The following commands prepare for this:

mkdir /srv/jtel
mkdir /srv/jtel/shared
chown -R jtel:jtel /srv/jtel

Install DRBD (Both Nodes)

We now install DRBD. The kernel package is included in debian, but the tools must be installed.

apt-get -y install drbd-utils

Configure DRBD (Both Nodes)

DRBD must be configured with static ip addresses and correct hostnames.

The IP addresses below must be modified:

# Configure DRBD
cat <<EOFF > /etc/drbd.d/jtelshared.res
resource jtelshared {
    protocol C;
    meta-disk internal;
    device /dev/drbd0;
    syncer {
        verify-alg sha1;
    }
    net {
        allow-two-primaries;
    }
    on acd-lb1.jtel.local {
        disk   /dev/vg_drbd_jtelshared/lv_drbd_jtelshared;
        address 10.1.1.1:7789;
    }
    on acd-lb2.jtel.local {
        disk   /dev/vg_drbd_jtelshared/lv_drbd_jtelshared;
        address 10.1.1.2:7789;
    }
}
EOFF

Global configuration (note, the c-max-rate is good for a 1GBit network. You might want to change this.

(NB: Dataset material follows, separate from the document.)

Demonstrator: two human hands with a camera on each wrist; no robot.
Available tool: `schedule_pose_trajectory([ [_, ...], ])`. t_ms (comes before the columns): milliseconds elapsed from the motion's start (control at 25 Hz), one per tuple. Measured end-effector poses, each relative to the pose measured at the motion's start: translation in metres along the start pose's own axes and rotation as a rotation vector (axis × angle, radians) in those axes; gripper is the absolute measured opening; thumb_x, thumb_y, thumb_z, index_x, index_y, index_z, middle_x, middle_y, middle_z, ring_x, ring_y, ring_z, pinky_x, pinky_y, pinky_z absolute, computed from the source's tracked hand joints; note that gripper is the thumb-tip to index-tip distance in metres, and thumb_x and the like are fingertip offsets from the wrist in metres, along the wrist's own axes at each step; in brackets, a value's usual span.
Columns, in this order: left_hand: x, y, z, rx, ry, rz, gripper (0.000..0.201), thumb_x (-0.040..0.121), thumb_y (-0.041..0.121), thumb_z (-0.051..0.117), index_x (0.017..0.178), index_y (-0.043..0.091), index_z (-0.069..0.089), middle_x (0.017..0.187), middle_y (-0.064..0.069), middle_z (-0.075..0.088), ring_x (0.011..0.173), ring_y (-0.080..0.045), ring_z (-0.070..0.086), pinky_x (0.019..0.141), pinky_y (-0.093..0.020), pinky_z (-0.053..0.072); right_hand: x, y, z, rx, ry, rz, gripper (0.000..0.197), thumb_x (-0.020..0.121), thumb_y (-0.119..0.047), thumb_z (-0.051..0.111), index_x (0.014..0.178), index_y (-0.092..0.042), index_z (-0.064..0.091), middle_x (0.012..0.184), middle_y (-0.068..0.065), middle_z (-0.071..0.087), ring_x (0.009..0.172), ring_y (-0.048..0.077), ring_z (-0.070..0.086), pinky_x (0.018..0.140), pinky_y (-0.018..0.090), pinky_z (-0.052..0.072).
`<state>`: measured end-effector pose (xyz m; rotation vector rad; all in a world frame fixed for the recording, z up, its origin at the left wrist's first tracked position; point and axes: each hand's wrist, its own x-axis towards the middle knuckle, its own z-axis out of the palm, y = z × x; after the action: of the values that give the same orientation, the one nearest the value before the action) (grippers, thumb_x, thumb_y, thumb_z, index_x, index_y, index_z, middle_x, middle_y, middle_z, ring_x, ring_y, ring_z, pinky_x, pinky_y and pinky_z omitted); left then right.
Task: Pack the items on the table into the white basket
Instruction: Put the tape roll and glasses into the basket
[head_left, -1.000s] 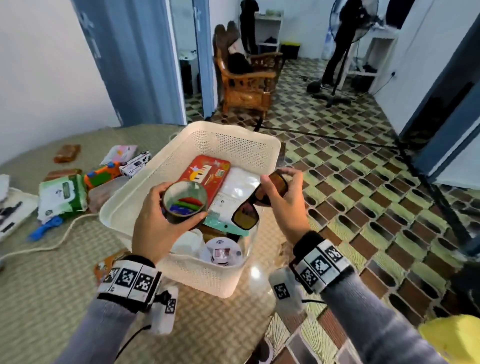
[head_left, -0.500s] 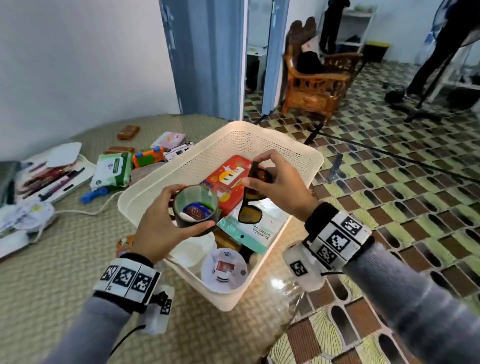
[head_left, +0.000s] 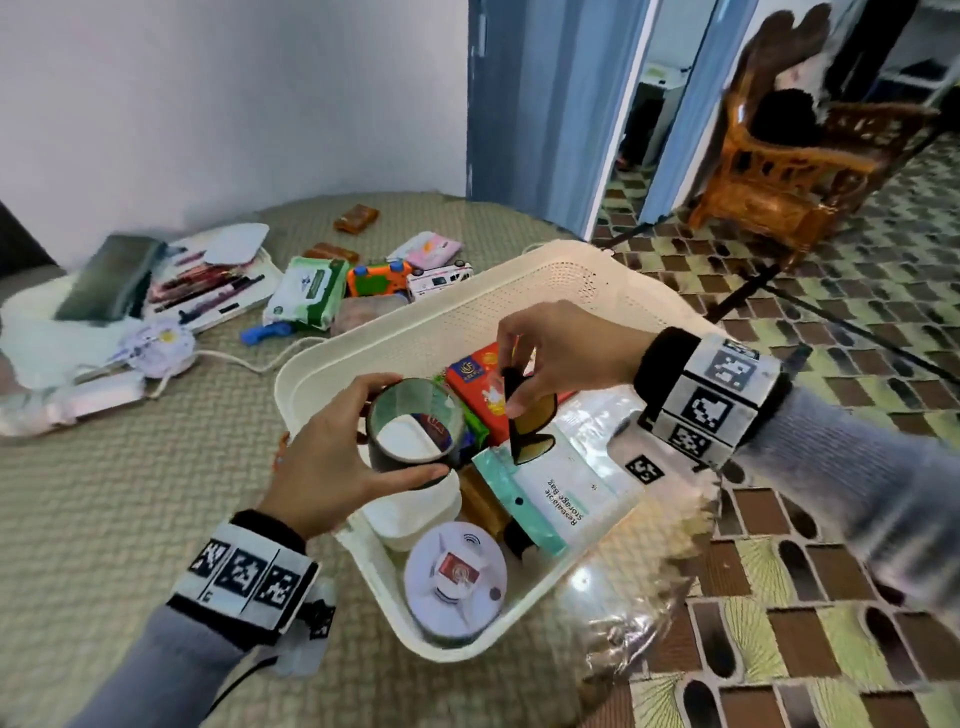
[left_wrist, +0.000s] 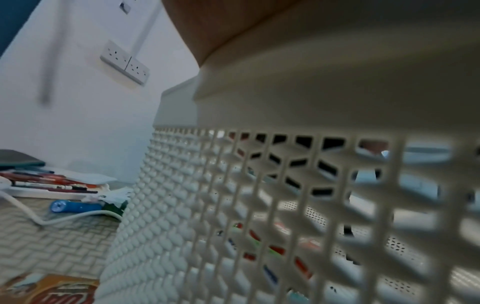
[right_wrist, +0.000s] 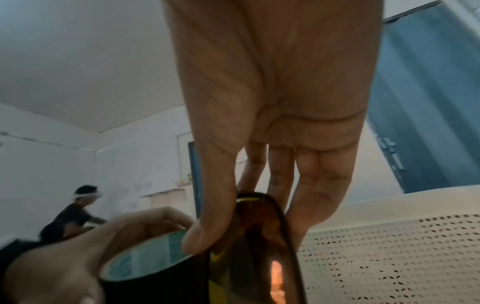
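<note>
- Head: left hand (head_left: 332, 457) curls round a tape roll (head_left: 415, 421), held over the near-left part of the basket (head_left: 524, 291). Right hand (head_left: 566, 358) pinches sunglasses (head_left: 530, 421) by one end; they hang lens-down above a storage bag (head_left: 566, 499) inside the basket. Also in the basket: red box (head_left: 478, 379), white round device (head_left: 454, 577). On the table (head_left: 104, 519), left of the basket: wipes pack (head_left: 306, 288), orange toy (head_left: 376, 278), pens on a tray (head_left: 208, 291).
- Left wrist: basket wall (left_wrist: 259, 205) fills the view, blurred; fingers hidden, grip cannot be told here. Blue pen (left_wrist: 75, 206) and cable (left_wrist: 64, 219) lie on the table.
- Right wrist: thumb and fingers (right_wrist: 319, 195) pinch the sunglasses (right_wrist: 259, 246); tape roll (right_wrist: 145, 261) just beside, in the left hand (right_wrist: 78, 257).
</note>
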<state>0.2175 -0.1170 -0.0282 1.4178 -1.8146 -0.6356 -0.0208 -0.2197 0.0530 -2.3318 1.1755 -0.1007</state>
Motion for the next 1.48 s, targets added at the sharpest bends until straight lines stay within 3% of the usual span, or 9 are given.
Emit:
schedule_pose_trajectory([
  [120,-0.003,0.001,0.001,0.055,0.002,-0.025,0.086,0.056,0.063,0.081,0.127,0.031,0.044,0.121,0.022,0.055,0.109,0.004,0.054,0.079,-0.007,0.043,0.018,0.003,-0.001,-0.066,-0.160,-0.098,0.036,0.060,-0.030,0.089,0.084,-0.023,0.062,0.089,-0.003,0.069,0.077,0.005,0.059,0.064,0.017,0.043],
  [240,-0.010,0.010,0.003,0.051,0.059,-0.054,0.085,0.055,0.065,0.078,0.126,0.033,0.044,0.121,0.025,0.053,0.110,0.004,0.054,0.085,-0.014,0.046,0.038,0.010,-0.002,-0.112,-0.301,-0.187,0.033,0.062,-0.024,0.088,0.085,-0.020,0.065,0.083,-0.005,0.070,0.067,-0.001,0.058,0.058,0.009,0.041],
  [400,-0.030,0.025,0.011,0.137,0.070,-0.179,0.088,0.050,0.073,0.077,0.124,0.036,0.046,0.117,0.024,0.059,0.113,0.001,0.055,0.096,-0.033,0.046,0.061,0.023,0.007,-0.118,-0.413,-0.300,0.031,0.065,-0.020,0.087,0.090,-0.016,0.069,0.085,-0.001,0.072,0.078,0.010,0.065,0.070,0.025,0.052],
  [640,-0.051,0.051,0.035,0.382,-0.004,-0.358,0.089,0.050,0.084,0.064,0.123,0.041,0.041,0.112,0.035,0.056,0.114,0.021,0.043,0.119,-0.035,0.007,0.081,0.038,0.041,-0.070,-0.484,-0.540,0.029,0.067,-0.014,0.085,0.093,-0.014,0.071,0.089,0.001,0.071,0.066,-0.003,0.057,0.061,0.010,0.043],
  [800,-0.065,0.062,0.050,0.478,-0.054,-0.417,0.085,0.053,0.084,0.063,0.122,0.039,0.042,0.106,0.033,0.059,0.110,0.021,0.046,0.119,-0.040,-0.010,0.083,0.042,0.068,0.047,-0.545,-0.549,0.030,0.067,-0.013,0.084,0.094,-0.014,0.071,0.093,0.005,0.071,0.085,0.018,0.065,0.075,0.035,0.054],
  [1080,-0.063,0.063,0.054,0.707,-0.133,-0.480,0.097,0.051,0.089,0.054,0.125,0.026,0.050,0.119,0.020,0.055,0.129,0.000,0.040,0.116,-0.039,-0.013,0.083,0.039,0.087,0.167,-0.599,-0.641,0.026,0.074,-0.005,0.078,0.098,-0.009,0.070,0.091,-0.002,0.069,0.066,-0.008,0.060,0.062,0.009,0.045],
  [1200,-0.062,0.064,0.058,0.737,-0.130,-0.487,0.106,0.053,0.095,0.045,0.140,0.035,0.037,0.123,0.023,0.050,0.125,0.004,0.039,0.116,-0.041,-0.013,0.079,0.043,0.090,0.165,-0.642,-0.698,0.024,0.074,0.001,0.075,0.095,-0.010,0.071,0.088,-0.008,0.069,0.073,-0.005,0.064,0.071,0.018,0.053],
  [1320,-0.062,0.064,0.063,0.732,-0.074,-0.486,0.089,0.059,0.096,0.041,0.127,0.040,0.051,0.107,0.023,0.057,0.112,0.003,0.050,0.116,-0.042,-0.005,0.074,0.047,0.103,0.146,-0.589,-0.733,0.024,0.075,0.001,0.074,0.095,-0.012,0.071,0.090,-0.009,0.067,0.075,-0.005,0.061,0.075,0.022,0.053],
  [1480,-0.060,0.067,0.065,0.710,0.009,-0.489,0.074,0.062,0.093,0.043,0.113,0.041,0.056,0.103,0.028,0.056,0.109,0.010,0.048,0.117,-0.039,-0.005,0.074,0.049,0.122,0.082,-0.536,-0.743,0.022,0.078,-0.003,0.072,0.098,-0.013,0.070,0.100,0.002,0.067,0.088,0.009,0.061,0.081,0.031,0.053],
])
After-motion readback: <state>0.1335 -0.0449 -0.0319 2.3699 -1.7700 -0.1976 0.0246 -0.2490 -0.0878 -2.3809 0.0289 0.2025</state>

cp /etc/drbd.d/global_common.conf /etc/drbd.d/global_common.conf.orig
cat << EOFF > /etc/drbd.d/global_common.conf
global {
    usage-count no;
    udev-always-use-vnr;
}

common {
    handlers {
    }

    startup {
    }

    options {
    }

    disk {
        c-plan-ahead 10;
        c-fill-target 24M;
        c-min-rate 10M;
        c-max-rate 100M;
    }

    net {
        max-buffers 36k; 
        sndbuf-size 1024k;
        rcvbuf-size 2048k;
    }
}
EOFF

Start and Enable Kernel Module (Both Nodes)

modprobe drbd
systemctl enable drbd
systemctl start drbd

Create Metadata and Start (Both Nodes)

# Create metadata and start DRBD
drbdadm create-md jtelshared
drbdadm up jtelshared

Make ONE Node Primary

# Make ONE node primary
drbdadm primary jtelshared --force

Wait for Sync

DRBD will now sync. This might take some time.

Note: with DRBD9 we currently have no options to tune the transfer.

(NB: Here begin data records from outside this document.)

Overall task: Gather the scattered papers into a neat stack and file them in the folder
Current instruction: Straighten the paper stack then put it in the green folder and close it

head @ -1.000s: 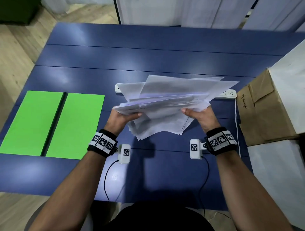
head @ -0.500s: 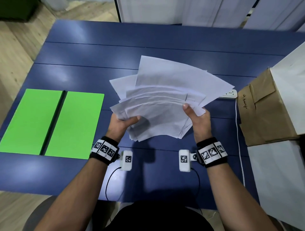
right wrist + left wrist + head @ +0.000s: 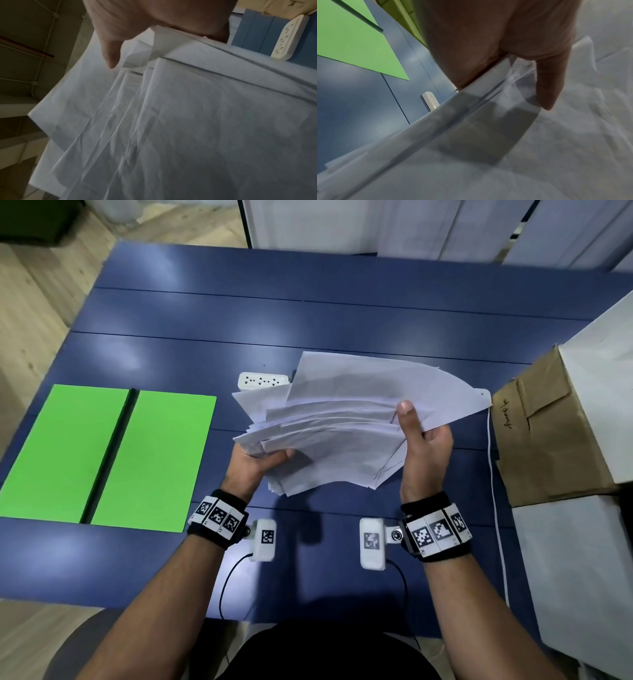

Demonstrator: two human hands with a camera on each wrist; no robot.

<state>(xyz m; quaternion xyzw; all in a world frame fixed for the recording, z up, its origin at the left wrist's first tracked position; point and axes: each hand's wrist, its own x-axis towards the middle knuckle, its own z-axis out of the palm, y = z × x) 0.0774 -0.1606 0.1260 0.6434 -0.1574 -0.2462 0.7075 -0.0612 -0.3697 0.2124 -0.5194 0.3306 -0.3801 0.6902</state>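
Note:
A loose, fanned bundle of white papers [image 3: 342, 422] is held above the blue table [image 3: 308, 313], its edges uneven and splayed. My left hand [image 3: 260, 463] grips the bundle's left edge, thumb on top. Gripping the right edge is my right hand [image 3: 421, 440], thumb pressed on the upper sheets. The left wrist view shows the thumb lying on the papers [image 3: 539, 148]. In the right wrist view the thumb sits on the staggered sheets [image 3: 188, 121]. The green folder [image 3: 106, 453] lies open and flat on the table to the left, apart from both hands.
A white power strip [image 3: 262, 380] lies on the table behind the papers, mostly hidden by them, with its cord [image 3: 493, 474] running down the right side. A brown cardboard box [image 3: 548, 433] and white boxes [image 3: 582, 559] crowd the right edge.
The fanned bundle has tilted up toward me and shifted right. My right thumb has slid higher onto the sheets, and the left end of the power strip is uncovered again.

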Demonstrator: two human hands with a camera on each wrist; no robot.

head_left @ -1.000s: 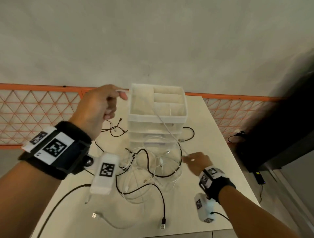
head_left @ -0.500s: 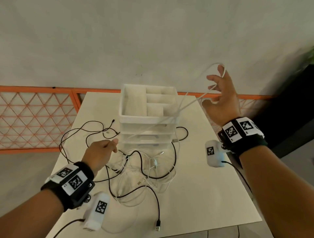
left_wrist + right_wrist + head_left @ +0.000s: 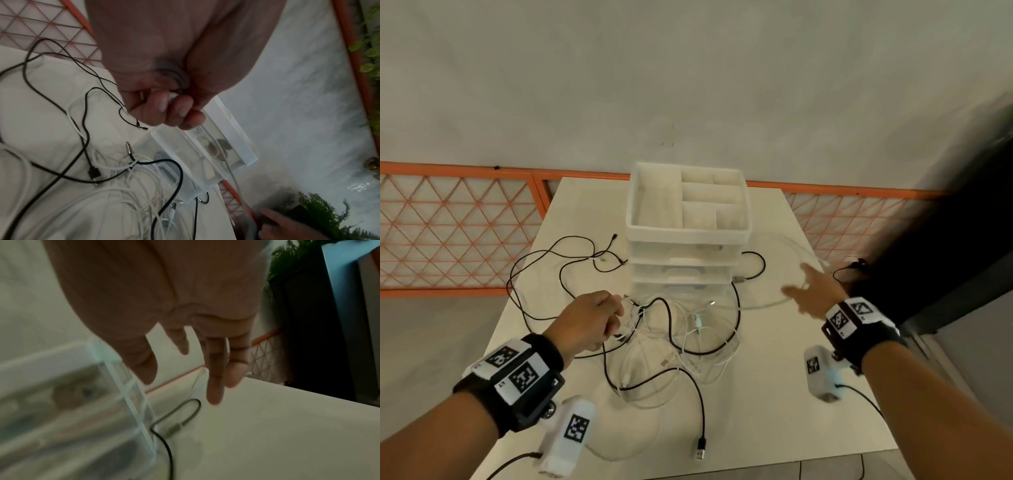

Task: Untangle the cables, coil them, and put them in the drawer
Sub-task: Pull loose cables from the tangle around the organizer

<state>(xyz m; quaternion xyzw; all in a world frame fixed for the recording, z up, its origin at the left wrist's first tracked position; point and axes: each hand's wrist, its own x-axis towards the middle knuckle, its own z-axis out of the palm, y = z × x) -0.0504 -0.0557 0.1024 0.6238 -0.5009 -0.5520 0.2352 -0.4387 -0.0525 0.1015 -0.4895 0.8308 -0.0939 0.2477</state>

You can watch the initial sync with the following command:

drbdadm status jtelshared

You will see outbout like this:

jtelshared role:Primary
  disk:UpToDate
  acd-store2 role:Secondary
    replication:SyncSource peer-disk:Inconsistent done:7.19

This means the following:

The local machine is primary.
The disk in the local machine is up to date.
acd-store2 is secondary
It is inconsistent and syncing, 7.19% done

Do not continue until this step is complete.

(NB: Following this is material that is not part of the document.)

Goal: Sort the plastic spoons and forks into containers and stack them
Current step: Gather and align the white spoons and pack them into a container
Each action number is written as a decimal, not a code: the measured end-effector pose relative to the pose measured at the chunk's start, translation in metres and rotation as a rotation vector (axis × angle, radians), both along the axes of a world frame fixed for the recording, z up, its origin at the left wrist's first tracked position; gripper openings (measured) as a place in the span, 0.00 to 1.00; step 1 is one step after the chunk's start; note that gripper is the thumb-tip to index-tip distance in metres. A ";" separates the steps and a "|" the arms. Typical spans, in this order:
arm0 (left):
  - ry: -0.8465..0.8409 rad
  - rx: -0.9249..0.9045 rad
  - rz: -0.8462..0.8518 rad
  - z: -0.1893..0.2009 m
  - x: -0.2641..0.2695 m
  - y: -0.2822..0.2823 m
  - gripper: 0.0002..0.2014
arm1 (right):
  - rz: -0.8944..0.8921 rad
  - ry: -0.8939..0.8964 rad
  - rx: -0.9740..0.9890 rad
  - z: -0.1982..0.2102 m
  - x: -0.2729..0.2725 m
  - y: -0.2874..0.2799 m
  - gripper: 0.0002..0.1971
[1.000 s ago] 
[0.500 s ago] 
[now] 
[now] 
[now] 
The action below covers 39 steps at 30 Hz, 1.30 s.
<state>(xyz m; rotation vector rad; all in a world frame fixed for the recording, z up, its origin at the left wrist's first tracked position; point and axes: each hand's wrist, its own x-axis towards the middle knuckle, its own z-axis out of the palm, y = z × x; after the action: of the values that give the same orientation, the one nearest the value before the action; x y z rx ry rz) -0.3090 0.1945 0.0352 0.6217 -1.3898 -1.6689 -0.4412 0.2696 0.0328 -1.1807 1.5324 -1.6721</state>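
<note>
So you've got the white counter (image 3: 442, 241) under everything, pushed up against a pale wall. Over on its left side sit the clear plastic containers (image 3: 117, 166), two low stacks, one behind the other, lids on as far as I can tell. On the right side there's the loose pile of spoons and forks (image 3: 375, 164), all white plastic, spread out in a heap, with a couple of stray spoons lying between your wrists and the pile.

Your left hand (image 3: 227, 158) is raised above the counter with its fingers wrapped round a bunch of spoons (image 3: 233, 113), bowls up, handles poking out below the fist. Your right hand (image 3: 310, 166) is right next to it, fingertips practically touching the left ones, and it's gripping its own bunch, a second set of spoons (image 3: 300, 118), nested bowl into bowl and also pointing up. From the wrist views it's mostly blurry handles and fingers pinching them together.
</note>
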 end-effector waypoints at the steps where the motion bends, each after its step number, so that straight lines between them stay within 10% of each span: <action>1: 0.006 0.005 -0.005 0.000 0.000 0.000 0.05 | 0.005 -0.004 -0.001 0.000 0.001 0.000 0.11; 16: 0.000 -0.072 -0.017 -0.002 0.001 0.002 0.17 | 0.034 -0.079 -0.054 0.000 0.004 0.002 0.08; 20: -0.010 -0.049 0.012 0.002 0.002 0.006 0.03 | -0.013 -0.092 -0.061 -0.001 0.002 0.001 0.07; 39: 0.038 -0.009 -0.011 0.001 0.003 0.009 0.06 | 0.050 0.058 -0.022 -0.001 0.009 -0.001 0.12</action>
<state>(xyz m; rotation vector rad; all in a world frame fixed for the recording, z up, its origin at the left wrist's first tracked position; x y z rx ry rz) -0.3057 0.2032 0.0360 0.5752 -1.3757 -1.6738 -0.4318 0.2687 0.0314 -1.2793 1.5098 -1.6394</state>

Make Second Node Primary (SECOND NODE ONLY)

drbdadm primary jtelshared

Create the Filesystem (FIRST NODE ONLY)

mkfs.ext4 /dev/drbd/by-res/jtelshared/0

Create fstab entry for file system (Both Nodes)

This command adds a line to /etc/fstab

cat << EOFF >> /etc/fstab
/dev/drbd/by-res/jtelshared/0  /srv/jtel/shared         ext4 noauto,noatime,nodiratime  0   0
EOFF

Test DRBD

Now, we can test the DRBD setup.

Mount the file system (FIRST Node)

mount /srv/jtel/shared

Create a test file and Unmount (FIRST Node)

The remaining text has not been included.